WHAT NEEDS TO BE DONE: Each line of the material below that holds the word "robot" needs to be copied.

____________

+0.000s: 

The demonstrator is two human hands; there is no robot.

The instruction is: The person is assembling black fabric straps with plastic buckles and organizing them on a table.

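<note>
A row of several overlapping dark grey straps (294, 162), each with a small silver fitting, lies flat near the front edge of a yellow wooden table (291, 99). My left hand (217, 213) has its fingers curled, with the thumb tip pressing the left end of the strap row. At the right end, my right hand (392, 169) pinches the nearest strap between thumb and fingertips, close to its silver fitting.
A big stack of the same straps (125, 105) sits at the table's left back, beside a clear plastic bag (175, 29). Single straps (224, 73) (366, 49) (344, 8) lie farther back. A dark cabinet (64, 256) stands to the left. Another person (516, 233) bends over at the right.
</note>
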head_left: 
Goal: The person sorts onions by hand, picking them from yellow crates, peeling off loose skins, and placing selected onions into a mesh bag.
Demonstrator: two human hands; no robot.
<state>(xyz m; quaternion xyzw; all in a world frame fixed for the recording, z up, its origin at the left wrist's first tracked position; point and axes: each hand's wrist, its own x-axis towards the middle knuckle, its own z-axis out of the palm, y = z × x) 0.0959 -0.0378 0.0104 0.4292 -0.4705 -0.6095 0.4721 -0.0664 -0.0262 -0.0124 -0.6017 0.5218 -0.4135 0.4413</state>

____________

WRITTEN ANSWER:
The demonstrator is two human hands; there is no robot.
Demonstrator: two human hands; no robot.

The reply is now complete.